Basel II jedenfalls taugt nicht mehr als Schreckgespenst. Denn die strengeren Vorschriften führten bereits im Vorfeld dazu, dass sich Unternehmen stärker mit ihrer Kapitalstruktur beschäftigen und zu neuen, vielleicht auch sinnvolleren Alternativen als dem Betriebsmittelkredit greifen. Bemerkenswert auch: Hinter vielen alternativen Finanzierungsformen stehen die bereits bekannten Kreditinstitute, die ihr Portfolio entsprechend angepasst haben. Denn der Mittelstand ist nach wie vor eine interessante Kundengruppe. Auch sind neue Anbieter dazugekommen, wie etwa die Royal Bank of Scotland oder die Citibank, die jetzt auch Finanzierungskonzepte für größere Mittelständler anbieten.
Kein Investitions-Sturm
Neben Mehrwertsteuererhöhung und strengeren Kreditrichtlinien stehen Unternehmen im neuen Jahr 2007 vor allem zwei große Reformpakete ins Haus. Weitgehend entlastend dürfte sich die geplante Unternehmenssteuerreform auswirken. Sie soll bis zur Sommerpause ihren Weg durch die politischen Instanzen genommen haben. Einen Sturm der Investitionsbereitschaft hat das Reformmodell, auf das sich Rot-Schwarz im November geeinigt hat, jedoch in den Unternehmen noch nicht ausgelöst (siehe Kasten).

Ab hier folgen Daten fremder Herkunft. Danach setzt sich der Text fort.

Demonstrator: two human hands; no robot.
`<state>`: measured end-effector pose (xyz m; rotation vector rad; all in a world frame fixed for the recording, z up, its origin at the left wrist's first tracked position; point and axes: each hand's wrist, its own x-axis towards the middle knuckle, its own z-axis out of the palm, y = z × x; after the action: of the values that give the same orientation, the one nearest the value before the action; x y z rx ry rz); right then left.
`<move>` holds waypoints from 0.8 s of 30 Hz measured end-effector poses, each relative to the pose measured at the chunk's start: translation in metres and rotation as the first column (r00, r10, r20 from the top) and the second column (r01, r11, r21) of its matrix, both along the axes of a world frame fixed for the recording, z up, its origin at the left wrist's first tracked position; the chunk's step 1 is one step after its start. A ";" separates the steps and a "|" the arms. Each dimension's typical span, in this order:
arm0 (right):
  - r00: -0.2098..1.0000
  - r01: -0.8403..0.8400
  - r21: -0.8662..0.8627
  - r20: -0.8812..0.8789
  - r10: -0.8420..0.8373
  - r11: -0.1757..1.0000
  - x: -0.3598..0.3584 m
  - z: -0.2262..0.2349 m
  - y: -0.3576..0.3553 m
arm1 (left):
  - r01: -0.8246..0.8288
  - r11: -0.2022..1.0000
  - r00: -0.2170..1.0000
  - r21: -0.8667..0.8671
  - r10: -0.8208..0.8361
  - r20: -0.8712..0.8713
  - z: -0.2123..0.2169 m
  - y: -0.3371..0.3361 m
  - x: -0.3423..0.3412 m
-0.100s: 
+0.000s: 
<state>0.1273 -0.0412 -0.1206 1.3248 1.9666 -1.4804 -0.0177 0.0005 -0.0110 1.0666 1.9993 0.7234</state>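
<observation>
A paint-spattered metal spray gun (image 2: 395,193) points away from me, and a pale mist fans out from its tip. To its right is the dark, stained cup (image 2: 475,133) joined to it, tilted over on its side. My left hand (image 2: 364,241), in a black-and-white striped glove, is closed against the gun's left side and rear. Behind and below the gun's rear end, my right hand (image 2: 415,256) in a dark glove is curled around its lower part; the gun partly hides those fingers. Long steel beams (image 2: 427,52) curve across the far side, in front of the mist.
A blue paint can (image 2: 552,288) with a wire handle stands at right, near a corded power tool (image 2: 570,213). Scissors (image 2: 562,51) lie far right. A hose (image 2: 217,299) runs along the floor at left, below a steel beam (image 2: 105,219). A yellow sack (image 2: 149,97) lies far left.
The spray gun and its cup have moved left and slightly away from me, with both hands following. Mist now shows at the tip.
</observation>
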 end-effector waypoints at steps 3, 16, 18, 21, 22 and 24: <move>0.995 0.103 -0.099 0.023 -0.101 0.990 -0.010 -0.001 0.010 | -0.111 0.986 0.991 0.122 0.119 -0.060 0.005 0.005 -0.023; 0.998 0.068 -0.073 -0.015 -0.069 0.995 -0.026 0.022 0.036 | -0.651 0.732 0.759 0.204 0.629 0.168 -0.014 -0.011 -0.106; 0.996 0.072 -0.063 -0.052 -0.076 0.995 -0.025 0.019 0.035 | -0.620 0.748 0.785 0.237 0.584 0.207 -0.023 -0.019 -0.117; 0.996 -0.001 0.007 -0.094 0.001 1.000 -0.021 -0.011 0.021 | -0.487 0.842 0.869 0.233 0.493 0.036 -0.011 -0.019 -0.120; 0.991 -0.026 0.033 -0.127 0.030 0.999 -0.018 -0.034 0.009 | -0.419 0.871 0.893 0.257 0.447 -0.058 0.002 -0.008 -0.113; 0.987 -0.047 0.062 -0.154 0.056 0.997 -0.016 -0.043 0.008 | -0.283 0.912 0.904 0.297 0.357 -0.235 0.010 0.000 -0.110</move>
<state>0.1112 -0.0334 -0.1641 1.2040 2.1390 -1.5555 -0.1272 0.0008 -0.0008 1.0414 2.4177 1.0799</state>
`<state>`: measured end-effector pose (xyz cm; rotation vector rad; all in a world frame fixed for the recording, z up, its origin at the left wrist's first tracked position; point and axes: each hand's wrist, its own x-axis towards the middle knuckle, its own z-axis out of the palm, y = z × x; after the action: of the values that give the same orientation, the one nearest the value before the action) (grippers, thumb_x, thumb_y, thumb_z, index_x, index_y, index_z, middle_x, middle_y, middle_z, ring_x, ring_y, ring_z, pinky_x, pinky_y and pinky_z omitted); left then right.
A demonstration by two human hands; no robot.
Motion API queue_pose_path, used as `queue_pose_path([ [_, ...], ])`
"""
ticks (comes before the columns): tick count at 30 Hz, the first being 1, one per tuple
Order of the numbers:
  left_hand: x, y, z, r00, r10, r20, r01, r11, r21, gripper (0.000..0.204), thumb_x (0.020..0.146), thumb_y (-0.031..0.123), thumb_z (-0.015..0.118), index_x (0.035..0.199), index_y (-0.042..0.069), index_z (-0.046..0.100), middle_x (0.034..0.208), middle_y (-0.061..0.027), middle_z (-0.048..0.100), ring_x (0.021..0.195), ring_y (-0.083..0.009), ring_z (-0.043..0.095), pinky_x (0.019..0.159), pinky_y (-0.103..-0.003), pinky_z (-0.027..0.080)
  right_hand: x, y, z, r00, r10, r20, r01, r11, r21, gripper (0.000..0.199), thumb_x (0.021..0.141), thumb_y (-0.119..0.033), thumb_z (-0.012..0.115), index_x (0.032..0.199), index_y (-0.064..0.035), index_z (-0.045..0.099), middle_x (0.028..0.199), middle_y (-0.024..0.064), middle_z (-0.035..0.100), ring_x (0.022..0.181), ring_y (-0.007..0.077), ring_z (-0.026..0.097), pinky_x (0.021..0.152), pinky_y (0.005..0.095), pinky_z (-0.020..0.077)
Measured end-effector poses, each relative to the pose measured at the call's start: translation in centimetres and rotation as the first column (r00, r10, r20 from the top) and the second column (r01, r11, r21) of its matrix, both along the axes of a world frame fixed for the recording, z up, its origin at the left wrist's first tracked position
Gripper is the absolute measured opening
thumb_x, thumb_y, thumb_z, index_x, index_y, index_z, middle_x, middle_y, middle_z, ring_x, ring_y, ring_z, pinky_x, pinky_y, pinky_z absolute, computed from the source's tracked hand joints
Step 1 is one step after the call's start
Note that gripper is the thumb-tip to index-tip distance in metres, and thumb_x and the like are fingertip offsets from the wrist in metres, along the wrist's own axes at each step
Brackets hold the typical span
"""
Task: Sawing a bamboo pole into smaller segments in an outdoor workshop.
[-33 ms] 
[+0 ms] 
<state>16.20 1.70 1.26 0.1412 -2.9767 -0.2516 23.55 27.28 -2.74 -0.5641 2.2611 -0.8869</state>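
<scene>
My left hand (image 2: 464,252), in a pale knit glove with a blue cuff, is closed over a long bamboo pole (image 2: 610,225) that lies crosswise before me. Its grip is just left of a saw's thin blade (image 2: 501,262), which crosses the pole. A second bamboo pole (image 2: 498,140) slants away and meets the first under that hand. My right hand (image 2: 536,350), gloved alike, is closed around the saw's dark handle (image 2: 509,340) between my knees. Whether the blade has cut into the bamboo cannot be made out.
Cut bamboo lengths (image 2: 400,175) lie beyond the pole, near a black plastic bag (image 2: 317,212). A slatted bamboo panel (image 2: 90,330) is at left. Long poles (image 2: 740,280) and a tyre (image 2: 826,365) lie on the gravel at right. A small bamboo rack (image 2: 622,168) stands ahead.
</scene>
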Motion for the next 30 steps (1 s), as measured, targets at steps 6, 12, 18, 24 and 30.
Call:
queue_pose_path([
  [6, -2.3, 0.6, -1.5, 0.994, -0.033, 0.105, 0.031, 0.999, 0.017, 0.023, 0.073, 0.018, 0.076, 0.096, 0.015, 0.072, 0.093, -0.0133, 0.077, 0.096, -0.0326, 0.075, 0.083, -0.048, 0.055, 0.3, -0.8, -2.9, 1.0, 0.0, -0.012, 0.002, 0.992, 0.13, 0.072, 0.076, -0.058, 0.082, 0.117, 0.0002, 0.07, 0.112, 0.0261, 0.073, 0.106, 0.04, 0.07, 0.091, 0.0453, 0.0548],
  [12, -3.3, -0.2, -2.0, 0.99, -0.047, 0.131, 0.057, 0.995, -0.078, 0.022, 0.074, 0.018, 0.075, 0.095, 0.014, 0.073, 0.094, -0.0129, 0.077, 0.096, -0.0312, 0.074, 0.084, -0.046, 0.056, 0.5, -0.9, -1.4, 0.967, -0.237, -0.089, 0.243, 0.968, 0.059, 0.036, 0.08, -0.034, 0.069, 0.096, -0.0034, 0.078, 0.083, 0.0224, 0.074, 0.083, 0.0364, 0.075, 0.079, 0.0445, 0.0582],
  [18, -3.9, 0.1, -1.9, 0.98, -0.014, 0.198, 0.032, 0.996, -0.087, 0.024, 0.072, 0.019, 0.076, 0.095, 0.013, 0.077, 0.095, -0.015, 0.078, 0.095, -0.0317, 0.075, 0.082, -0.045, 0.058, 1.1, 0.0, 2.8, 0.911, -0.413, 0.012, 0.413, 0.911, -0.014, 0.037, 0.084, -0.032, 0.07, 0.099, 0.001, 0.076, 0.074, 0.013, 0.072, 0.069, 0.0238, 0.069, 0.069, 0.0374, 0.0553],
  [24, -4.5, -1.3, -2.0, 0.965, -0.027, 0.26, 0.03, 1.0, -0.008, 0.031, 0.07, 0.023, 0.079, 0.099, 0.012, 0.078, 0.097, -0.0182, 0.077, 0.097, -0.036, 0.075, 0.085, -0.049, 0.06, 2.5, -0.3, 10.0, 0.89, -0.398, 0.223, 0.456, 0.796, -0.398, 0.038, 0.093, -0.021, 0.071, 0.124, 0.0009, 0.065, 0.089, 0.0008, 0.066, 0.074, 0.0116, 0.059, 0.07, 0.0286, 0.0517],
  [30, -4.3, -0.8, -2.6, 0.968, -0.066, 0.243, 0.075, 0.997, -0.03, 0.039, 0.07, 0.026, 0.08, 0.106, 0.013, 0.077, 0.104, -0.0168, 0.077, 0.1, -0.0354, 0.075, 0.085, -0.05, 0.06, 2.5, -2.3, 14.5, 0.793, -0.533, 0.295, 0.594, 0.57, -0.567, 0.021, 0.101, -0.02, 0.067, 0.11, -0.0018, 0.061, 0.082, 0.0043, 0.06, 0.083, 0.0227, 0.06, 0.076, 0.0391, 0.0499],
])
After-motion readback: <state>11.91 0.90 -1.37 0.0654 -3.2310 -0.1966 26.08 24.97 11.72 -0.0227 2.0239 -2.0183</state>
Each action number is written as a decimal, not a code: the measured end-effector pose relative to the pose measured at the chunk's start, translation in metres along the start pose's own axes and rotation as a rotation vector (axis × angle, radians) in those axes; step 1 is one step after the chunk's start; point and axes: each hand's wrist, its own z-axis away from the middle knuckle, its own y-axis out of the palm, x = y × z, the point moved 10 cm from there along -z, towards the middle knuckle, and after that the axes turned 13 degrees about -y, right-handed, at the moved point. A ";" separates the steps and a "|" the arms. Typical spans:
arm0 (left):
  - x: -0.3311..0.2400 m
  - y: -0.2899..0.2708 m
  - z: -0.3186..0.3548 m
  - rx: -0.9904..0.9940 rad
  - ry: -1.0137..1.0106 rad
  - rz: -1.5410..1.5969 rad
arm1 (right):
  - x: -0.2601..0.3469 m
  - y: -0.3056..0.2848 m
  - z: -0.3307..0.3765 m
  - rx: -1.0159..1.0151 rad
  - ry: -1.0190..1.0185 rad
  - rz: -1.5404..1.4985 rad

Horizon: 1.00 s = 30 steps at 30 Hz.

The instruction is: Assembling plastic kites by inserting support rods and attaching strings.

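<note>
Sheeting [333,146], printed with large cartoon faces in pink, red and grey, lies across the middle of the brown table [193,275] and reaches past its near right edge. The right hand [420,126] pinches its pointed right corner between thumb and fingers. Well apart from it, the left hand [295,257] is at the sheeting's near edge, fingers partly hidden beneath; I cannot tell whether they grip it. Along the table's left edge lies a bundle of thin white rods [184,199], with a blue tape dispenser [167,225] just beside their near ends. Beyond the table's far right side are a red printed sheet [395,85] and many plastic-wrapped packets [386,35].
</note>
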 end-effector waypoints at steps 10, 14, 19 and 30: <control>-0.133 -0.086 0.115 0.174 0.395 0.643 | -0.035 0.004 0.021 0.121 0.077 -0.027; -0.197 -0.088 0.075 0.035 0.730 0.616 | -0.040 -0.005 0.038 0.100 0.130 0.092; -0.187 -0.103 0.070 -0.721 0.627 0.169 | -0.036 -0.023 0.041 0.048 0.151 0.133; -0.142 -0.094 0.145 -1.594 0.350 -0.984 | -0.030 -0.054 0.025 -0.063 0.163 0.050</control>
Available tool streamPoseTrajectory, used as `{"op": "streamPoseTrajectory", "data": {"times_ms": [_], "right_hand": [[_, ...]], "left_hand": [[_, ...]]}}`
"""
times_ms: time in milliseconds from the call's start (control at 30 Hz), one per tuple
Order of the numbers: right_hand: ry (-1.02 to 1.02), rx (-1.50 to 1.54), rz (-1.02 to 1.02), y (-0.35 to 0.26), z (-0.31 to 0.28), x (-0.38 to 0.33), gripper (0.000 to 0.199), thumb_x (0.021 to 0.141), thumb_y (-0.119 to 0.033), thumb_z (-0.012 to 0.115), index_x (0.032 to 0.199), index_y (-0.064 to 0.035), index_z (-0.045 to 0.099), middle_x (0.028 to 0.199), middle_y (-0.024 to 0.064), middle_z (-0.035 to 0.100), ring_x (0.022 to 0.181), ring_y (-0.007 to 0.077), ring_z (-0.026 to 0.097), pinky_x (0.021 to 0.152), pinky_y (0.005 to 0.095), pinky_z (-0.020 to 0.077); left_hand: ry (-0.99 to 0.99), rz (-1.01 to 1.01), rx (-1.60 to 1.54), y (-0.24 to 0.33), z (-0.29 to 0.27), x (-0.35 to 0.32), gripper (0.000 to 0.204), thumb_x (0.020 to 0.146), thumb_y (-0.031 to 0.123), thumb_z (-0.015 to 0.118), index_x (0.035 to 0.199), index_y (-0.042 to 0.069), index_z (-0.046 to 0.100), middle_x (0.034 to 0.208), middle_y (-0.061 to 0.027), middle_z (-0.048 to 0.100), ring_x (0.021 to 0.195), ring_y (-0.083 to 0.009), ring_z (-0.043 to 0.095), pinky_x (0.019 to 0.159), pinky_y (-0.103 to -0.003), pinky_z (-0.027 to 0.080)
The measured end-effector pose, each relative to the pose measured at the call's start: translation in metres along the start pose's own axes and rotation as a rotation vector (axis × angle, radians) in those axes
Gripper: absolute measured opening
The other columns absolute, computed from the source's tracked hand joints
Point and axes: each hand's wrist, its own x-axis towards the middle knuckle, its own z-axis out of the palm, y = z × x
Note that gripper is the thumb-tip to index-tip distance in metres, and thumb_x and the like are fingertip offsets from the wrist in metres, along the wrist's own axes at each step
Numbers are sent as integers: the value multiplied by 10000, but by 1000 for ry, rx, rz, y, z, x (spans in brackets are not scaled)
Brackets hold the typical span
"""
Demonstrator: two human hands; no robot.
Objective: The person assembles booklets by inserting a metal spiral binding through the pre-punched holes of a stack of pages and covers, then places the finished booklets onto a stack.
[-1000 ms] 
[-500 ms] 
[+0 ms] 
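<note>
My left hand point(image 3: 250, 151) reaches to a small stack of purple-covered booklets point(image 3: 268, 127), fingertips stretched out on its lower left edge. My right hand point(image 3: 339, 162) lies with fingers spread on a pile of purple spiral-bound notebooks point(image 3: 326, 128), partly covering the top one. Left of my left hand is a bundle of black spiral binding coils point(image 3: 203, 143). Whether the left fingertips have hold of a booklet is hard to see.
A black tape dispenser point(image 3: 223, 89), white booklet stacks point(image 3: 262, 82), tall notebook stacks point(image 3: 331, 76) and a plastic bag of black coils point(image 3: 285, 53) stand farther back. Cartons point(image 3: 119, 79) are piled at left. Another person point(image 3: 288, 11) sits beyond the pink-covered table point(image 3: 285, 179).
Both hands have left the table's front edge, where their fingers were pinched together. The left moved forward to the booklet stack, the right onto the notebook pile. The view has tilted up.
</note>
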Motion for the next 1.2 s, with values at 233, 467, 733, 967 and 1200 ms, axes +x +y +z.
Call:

Umstritten ist noch die Erbschaftssteuerreform, die von der Politik gerne als "Entlastung des Mittelstands" propagiert wird. Geplant ist, die Steuerlast aufzuteilen. Den Firmenerben soll mit jedem Jahr der Betriebsfortführung zehn Prozent der Steuerschuld erlassen werden. Um von dieser Entlastung zu profitieren, müssen die Nachfolger jedoch zahlreiche Forderungen erfüllen. Die SPD will das Zugeständnis zudem an den Erhalt von Arbeitsplätzen knüpfen. "Wir wollen, dass die nächste Generation bereit ist, Verantwortung zu übernehmen", heißt es dazu vom CDU-Politiker und niedersächsischen Ministerpräsidenten Christian Wulff, der für die Reform als "Mittelstandsentlastungsgesetz" wirbt.
In der Praxis jedoch birgt die Neufassung der Erbschaftssteuerregelungen allerhand Fallstricke. So warnt etwa die Deutsche Anwalts- Notar und Steuerberatervereinigung für Erb- und Familienrecht in Nürnberg vor möglichen Steuernachforderungen, falls Betriebsnachfolger die Zehnjahresfrist nicht durchhalten können. Trotz Stundung verdoppele bis verdreifache sich die Erbschafts- und Schenkungssteuer durch den Wegfall von Freibeträgen und Bewertungsabschlägen sogar. Dem Kieler Steuerberater und Vizepräsident der Nürnberger Standesvereinigung zufolge steckt "der Teufel im Detail". So müsse der Betrieb im Sinne des Umwandlungssteuergesetzes in "einem nach dem Gesamtbild der wirtschaftlichen Verhältnisse vergleichbaren Umfang weitergeführt werden".